Ce trop-perçu a été causé par un changement dans l’algorithme pour l’établissement des quotes-parts des 16 villes liées sur l’île de Montréal pour les services régionaux, tels que la police, le transport collectif, l’eau, etc., qui a pénalisé les villes à plus forte densité résidentielle.
 
« Après une année complète de discussions avec le Gouvernement du Québec et la Ville de Montréal pour tenter de trouver une solution juste pour nos citoyennes et nos citoyens, nous sommes confrontés à une fin de non-recevoir qui nous oblige à faire respecter nos droits devant les tribunaux », explique le maire Bourelle.
 
Cette démarche le désole d’autant plus que la démonstration est claire et nette. « L’élimination erronée du coefficient de neutralité dans la formule d’établissement des quotes-parts a fait en sorte que nous avons payé 2 M$ de plus en taxes à Montréal pour absolument rien.
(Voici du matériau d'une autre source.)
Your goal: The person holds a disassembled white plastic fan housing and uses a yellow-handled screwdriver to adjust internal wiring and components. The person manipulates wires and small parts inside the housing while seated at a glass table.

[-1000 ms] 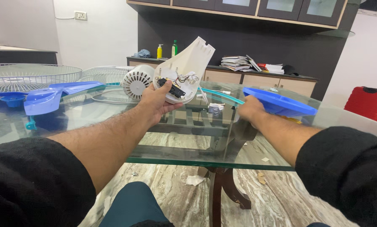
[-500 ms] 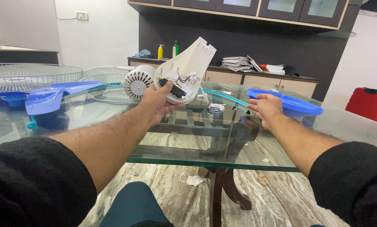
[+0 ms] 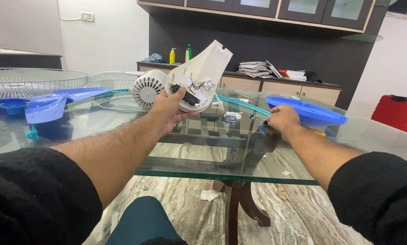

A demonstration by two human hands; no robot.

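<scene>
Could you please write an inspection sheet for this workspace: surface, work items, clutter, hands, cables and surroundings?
Surface: glass table, see-through, dark base beneath.
Work items: white fan housing, open side toward the camera, wiring and a dark part inside; white motor unit beside it.
Clutter: blue fan blade and wire fan guard at left, blue dish-shaped part at right, small white part mid-table.
Hands: left hand grips the housing; right hand rests on the glass by the blue dish-shaped part, what it holds cannot be told.
Cables: thin wires inside the housing.
Surroundings: dark cabinet, red suitcase, paper scraps on marble floor.
</scene>
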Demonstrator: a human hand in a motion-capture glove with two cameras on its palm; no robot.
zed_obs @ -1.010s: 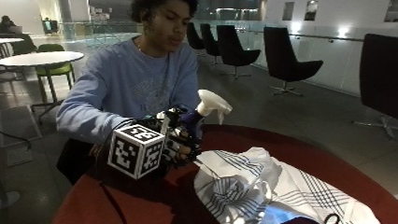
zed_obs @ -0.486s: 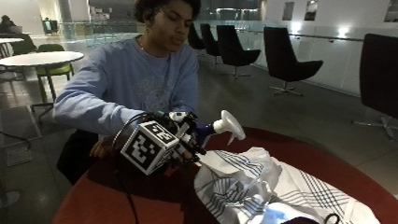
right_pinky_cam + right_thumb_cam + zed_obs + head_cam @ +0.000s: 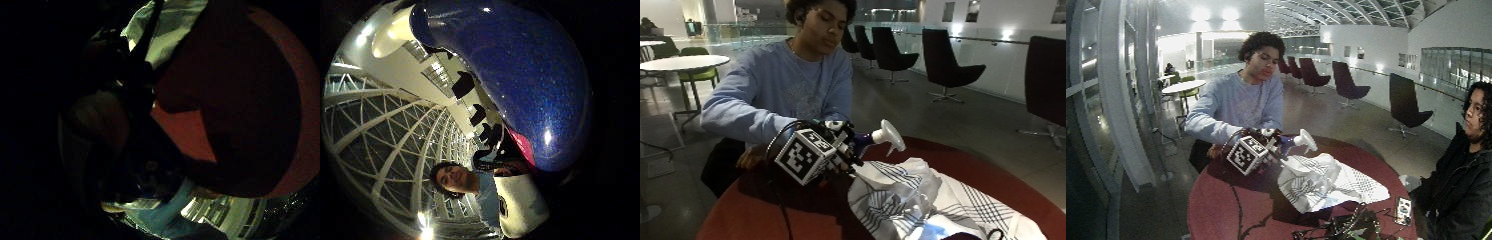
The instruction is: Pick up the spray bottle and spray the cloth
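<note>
My gloved right hand [image 3: 840, 147] grips a blue spray bottle [image 3: 863, 140] around its body and holds it above the table. Its white spray head [image 3: 887, 135] points toward the cloth [image 3: 926, 200], just above the cloth's near raised edge. The cloth is white with dark stripes and lies crumpled on the round red table [image 3: 760, 215]. In the wide outside view the spray head [image 3: 1304, 141] sits over the cloth [image 3: 1325, 182]. The blue bottle [image 3: 520, 85] fills the thumb side palm view. The little finger side palm view shows the cloth [image 3: 170, 30] and the red table [image 3: 185, 130].
The person's bare left hand [image 3: 753, 157] rests at the table's near edge. A phone [image 3: 1402, 207] and a tangle of cables [image 3: 1339, 230] lie at the table's far side beyond the cloth. Chairs and another table stand behind.
Over the last second the hand has brought the bottle lower and closer to the cloth, with the spray head tipped toward it. In the last half second it has hardly moved.
</note>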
La démonstration a été clairement faite, mais aucune correction n’a été apportée », déplore le maire Bourelle.
 
Malgré la demande de la ministre des Affaires municipales et de l’Habitation, Andrée Laforest, les discussions sérieuses conduites par l’administration de Beaconsfield n’ont pas suffi pour infléchir ni le gouvernement ni l’administration de Montréal pour corriger cette pénalité financière dont les contribuables de Beaconsfield ont été victimes. 
 
« En gestionnaires publics responsables, quand on commet une erreur de bonne foi, on doit la corriger de la même manière. C’est ce que le gouvernement et l’administration de Montréal auraient dû faire », estime M. Bourelle.
 
Les deux versements de la quote-part de Beaconsfield à l’agglomération de Montréal en 2020 ont été réalisés sous protêt afin de pouvoir récupérer les 2 M$ perçus en trop.  L’avocat  Marc-André LeChasseur, expert en droit municipal au cabinet Bélanger Sauvé et Professeur à l’Université McGill, a été mandaté par le conseil municipal en février dernier dans ce dossier.